== Required work ==
Below are the records; copy exactly the stretch from the line containing "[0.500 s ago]" through the line containing "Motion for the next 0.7", both ends included, and nothing else.

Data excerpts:

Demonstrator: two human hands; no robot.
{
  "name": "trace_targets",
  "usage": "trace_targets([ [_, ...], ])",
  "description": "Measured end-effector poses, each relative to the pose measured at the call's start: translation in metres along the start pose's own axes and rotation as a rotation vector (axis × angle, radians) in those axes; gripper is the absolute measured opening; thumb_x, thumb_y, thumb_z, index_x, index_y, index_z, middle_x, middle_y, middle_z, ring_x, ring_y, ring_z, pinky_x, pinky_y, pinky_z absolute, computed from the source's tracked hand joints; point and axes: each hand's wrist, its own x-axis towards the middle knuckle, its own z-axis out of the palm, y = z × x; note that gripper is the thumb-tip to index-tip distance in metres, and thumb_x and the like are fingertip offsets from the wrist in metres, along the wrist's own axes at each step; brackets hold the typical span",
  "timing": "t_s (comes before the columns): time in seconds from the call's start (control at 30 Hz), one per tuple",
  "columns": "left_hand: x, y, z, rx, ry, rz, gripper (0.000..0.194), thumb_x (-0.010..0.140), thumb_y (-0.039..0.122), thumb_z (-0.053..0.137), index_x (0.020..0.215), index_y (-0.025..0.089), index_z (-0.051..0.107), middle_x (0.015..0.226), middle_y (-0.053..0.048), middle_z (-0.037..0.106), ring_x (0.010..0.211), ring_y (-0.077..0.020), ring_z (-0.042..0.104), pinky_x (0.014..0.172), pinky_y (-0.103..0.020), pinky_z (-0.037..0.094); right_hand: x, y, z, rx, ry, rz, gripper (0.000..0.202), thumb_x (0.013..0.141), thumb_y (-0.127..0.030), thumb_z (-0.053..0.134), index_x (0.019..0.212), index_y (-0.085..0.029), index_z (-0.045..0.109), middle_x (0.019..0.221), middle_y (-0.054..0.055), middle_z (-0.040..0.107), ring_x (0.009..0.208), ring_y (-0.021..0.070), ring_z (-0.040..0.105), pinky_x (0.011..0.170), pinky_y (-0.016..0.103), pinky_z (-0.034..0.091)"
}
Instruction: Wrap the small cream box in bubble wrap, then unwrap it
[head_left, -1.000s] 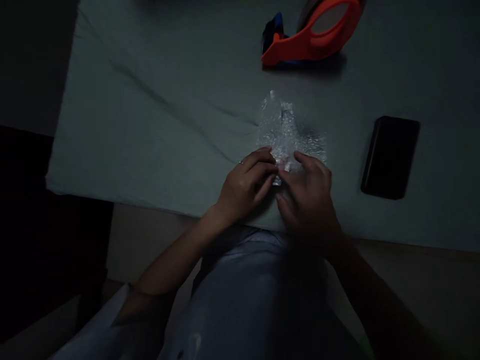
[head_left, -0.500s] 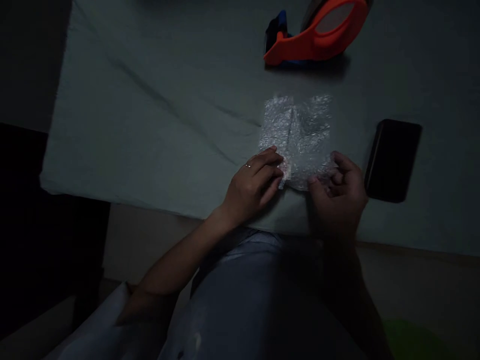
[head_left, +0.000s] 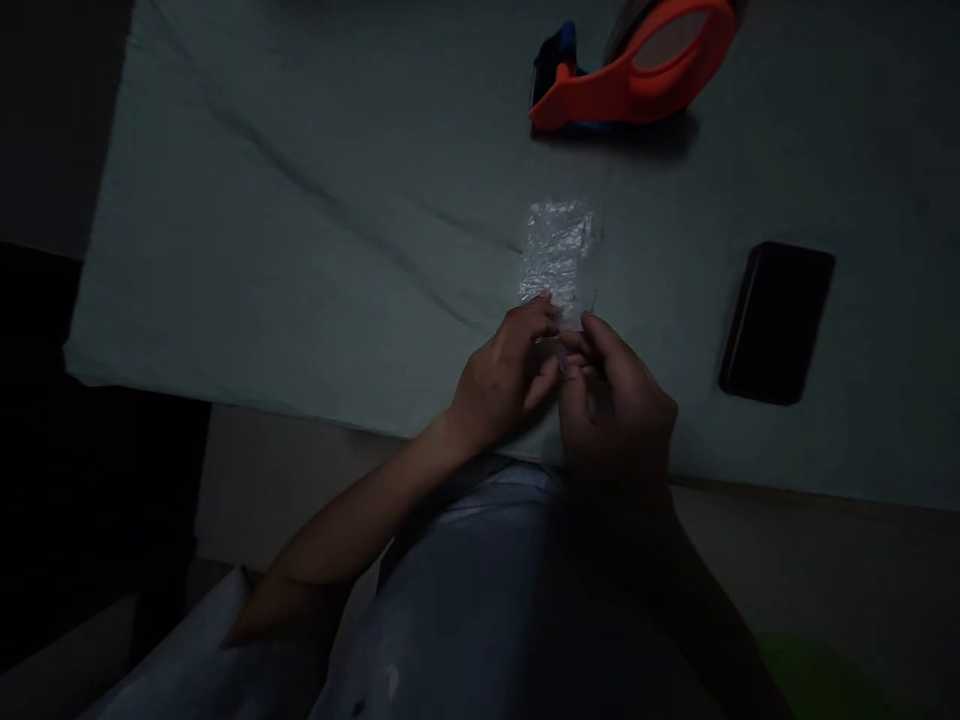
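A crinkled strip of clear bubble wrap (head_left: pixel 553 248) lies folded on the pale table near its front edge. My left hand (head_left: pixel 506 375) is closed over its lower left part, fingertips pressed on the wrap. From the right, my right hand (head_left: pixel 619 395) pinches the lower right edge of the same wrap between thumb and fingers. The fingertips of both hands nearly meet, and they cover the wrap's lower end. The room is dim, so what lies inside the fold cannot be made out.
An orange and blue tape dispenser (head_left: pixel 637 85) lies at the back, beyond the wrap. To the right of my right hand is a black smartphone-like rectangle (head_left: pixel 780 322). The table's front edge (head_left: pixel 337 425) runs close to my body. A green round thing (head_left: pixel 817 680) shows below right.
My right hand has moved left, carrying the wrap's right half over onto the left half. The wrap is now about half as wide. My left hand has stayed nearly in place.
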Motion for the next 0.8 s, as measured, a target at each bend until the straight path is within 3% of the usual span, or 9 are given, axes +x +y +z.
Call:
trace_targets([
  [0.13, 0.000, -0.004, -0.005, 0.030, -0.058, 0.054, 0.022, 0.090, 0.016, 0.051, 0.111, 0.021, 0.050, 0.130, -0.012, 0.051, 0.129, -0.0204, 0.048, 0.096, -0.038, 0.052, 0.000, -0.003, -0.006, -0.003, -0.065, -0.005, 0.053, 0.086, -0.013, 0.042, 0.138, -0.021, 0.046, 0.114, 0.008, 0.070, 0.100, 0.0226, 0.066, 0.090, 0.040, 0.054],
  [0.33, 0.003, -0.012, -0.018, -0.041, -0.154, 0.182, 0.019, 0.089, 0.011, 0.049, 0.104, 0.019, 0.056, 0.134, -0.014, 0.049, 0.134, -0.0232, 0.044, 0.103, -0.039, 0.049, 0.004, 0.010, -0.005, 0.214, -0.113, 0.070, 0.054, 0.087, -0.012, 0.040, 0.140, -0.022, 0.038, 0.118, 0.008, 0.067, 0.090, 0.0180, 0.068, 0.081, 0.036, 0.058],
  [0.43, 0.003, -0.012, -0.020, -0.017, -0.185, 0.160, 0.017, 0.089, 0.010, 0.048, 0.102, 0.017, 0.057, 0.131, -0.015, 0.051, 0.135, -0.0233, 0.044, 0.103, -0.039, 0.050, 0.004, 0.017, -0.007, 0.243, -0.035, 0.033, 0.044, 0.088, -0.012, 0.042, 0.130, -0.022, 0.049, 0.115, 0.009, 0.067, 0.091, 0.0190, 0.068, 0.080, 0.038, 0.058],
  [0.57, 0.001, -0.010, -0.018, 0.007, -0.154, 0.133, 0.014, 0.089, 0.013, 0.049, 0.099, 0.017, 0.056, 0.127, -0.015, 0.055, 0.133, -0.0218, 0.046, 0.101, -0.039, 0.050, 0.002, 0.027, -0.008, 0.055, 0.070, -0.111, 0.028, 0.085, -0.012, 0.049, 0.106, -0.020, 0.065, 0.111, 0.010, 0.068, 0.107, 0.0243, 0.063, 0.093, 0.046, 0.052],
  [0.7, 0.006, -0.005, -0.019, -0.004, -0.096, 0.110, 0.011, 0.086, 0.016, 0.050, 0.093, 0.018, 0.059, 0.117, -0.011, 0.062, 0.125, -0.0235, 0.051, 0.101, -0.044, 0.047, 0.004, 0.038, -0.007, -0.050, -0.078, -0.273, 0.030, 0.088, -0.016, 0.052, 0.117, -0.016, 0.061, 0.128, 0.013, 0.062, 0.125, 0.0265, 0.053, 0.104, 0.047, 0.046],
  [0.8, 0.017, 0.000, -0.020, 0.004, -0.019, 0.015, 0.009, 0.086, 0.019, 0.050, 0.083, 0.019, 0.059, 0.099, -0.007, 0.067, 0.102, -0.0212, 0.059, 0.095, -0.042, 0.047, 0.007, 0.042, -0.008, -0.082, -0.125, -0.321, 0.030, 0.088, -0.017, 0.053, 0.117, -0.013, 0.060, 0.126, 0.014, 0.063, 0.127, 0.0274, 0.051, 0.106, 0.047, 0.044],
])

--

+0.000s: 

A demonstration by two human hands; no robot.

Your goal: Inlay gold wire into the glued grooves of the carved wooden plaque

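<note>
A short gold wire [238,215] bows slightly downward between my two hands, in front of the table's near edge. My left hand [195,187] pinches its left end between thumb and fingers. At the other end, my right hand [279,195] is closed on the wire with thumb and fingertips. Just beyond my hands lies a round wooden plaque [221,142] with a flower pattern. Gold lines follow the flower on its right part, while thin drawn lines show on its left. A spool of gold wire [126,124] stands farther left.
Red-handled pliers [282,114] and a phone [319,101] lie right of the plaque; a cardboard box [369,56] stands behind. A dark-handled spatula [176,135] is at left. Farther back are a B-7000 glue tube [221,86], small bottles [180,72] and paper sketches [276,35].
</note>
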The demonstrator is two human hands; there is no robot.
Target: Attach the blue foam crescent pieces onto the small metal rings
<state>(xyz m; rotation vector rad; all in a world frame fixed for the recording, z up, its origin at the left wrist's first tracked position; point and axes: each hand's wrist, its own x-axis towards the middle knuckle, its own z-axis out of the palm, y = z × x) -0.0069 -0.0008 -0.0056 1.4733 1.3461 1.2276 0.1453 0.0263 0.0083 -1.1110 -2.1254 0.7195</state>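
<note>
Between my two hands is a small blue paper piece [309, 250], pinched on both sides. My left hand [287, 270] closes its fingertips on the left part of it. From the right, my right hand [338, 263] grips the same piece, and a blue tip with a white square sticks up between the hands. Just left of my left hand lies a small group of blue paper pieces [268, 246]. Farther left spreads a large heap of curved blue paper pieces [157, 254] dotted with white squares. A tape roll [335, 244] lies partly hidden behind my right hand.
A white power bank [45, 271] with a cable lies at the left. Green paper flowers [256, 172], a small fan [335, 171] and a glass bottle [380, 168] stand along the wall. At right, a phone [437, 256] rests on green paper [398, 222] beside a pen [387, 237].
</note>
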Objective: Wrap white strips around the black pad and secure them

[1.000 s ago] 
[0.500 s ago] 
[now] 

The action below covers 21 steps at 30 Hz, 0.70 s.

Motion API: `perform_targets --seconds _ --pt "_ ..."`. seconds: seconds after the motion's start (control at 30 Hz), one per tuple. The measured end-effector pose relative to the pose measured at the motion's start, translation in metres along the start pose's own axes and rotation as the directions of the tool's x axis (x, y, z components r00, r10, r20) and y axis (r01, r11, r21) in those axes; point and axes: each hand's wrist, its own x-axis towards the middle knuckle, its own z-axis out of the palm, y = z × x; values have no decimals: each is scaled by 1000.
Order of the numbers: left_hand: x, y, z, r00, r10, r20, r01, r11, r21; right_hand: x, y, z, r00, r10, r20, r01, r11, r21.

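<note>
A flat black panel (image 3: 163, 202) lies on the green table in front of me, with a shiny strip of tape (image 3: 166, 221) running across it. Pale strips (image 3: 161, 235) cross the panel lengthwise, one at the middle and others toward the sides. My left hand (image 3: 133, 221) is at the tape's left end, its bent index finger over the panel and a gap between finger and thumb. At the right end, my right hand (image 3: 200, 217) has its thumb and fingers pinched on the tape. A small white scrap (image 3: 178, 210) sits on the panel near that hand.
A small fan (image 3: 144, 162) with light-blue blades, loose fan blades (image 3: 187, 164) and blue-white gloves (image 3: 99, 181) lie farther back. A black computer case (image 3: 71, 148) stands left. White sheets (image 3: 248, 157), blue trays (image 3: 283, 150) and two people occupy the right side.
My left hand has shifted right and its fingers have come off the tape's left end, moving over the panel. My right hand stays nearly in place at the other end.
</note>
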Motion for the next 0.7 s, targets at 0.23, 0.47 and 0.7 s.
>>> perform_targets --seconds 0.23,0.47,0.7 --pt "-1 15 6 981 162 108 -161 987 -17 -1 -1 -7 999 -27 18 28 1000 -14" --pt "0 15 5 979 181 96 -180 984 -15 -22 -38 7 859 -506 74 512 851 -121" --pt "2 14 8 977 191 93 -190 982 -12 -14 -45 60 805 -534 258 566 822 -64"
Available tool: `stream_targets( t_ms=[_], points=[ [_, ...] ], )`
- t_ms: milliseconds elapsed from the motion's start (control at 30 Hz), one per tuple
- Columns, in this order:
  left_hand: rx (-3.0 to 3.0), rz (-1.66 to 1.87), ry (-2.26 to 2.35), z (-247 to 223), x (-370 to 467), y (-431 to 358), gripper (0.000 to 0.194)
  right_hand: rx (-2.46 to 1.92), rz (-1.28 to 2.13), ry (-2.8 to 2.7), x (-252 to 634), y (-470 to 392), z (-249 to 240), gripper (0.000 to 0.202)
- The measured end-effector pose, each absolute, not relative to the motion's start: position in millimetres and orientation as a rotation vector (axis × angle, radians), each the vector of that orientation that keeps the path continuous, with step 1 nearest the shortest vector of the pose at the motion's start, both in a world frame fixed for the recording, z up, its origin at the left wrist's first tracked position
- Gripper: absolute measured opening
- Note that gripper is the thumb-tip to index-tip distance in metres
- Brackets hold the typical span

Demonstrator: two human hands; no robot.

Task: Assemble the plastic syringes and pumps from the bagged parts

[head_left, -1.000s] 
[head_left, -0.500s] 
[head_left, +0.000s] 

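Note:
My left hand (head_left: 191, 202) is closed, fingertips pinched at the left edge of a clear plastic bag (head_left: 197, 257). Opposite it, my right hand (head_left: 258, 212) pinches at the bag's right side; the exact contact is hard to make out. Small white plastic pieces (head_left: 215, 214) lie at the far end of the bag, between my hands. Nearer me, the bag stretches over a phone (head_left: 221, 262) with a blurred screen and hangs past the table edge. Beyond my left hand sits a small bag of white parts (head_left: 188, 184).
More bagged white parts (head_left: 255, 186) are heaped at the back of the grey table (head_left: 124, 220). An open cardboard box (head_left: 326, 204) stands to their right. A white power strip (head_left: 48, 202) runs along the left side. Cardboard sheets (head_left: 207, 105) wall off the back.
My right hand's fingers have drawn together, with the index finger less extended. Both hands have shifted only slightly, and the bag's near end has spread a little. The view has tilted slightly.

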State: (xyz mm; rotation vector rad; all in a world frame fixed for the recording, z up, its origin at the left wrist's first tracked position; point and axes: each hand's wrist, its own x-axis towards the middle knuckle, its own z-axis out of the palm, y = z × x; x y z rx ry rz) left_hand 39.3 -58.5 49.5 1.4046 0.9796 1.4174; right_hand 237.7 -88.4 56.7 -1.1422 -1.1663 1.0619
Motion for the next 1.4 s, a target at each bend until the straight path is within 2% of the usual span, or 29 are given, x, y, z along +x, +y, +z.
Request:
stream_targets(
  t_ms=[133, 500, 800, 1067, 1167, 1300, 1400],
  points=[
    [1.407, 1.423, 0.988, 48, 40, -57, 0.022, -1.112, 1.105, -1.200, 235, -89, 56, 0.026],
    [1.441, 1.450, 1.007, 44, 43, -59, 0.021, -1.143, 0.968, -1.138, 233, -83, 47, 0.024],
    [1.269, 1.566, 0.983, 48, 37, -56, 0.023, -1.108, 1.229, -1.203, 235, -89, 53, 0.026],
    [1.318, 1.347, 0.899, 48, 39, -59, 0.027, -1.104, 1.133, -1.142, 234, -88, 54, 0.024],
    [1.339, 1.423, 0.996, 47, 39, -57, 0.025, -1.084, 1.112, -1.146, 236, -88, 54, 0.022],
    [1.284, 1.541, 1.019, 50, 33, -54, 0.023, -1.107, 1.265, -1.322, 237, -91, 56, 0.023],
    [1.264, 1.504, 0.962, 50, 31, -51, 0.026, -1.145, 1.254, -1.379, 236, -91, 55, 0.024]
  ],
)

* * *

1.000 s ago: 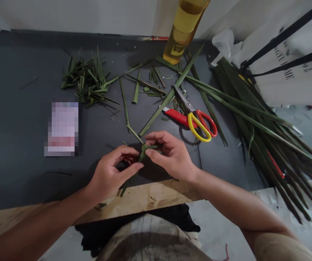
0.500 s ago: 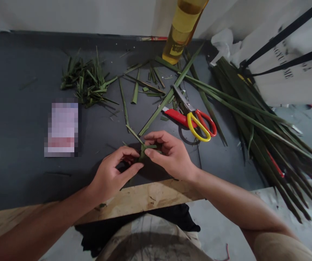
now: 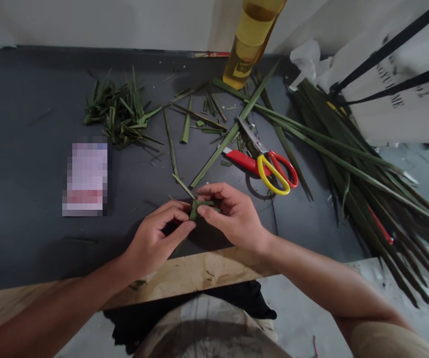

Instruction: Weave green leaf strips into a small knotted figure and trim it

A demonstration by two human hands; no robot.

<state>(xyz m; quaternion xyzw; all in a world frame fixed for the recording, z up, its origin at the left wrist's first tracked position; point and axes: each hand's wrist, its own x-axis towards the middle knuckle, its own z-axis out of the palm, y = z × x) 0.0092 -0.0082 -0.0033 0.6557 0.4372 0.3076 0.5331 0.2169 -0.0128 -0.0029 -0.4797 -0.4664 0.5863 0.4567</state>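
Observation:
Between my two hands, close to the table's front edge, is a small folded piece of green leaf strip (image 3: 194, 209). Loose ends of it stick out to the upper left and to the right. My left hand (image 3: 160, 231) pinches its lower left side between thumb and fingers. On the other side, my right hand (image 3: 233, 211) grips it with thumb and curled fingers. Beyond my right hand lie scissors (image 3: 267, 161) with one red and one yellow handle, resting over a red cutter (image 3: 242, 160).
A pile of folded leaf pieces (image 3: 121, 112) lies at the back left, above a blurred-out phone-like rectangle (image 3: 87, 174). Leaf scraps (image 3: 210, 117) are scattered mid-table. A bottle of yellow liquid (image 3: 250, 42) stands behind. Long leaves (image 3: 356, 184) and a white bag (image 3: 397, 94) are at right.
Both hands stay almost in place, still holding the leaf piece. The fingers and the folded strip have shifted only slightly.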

== Exercise output ==
[0.500 s ago] 
[now] 

The action below covers 21 steps at 30 Hz, 0.70 s.

Motion API: `perform_targets --seconds _ --pt "_ ..."`. seconds: seconds after the motion's start (control at 30 Hz), one per tuple. The measured end-effector pose relative to the pose measured at the motion's start, translation in metres along the start pose's own axes and rotation as the directions of the tool's x axis (x, y, z components r00, r10, r20) and y axis (r01, r11, r21) in those axes; point and axes: each hand's wrist, its own x-axis towards the middle knuckle, its own z-axis out of the palm, y = z × x; values have no decimals: each is scaled by 1000.
Order of the numbers: left_hand: x, y, z, r00, r10, r20, r01, r11, r21; right_hand: x, y, z, r00, r10, r20, r01, r11, r21.

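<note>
A flat black panel (image 3: 163, 202) lies on the green table in front of me, with a shiny strip of tape (image 3: 166, 221) running across it. Pale strips (image 3: 161, 235) cross the panel lengthwise, one at the middle and others toward the sides. My left hand (image 3: 133, 221) is at the tape's left end, its bent index finger over the panel and a gap between finger and thumb. At the right end, my right hand (image 3: 200, 217) has its thumb and fingers pinched on the tape. A small white scrap (image 3: 178, 210) sits on the panel near that hand.
A small fan (image 3: 144, 162) with light-blue blades, loose fan blades (image 3: 187, 164) and blue-white gloves (image 3: 99, 181) lie farther back. A black computer case (image 3: 71, 148) stands left. White sheets (image 3: 248, 157), blue trays (image 3: 283, 150) and two people occupy the right side.
My left hand has shifted right and its fingers have come off the tape's left end, moving over the panel. My right hand stays nearly in place at the other end.
</note>
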Motion for the next 0.7 s, targets at 0.23, 0.47 and 0.7 s.

Nothing else is required to complete the exercise.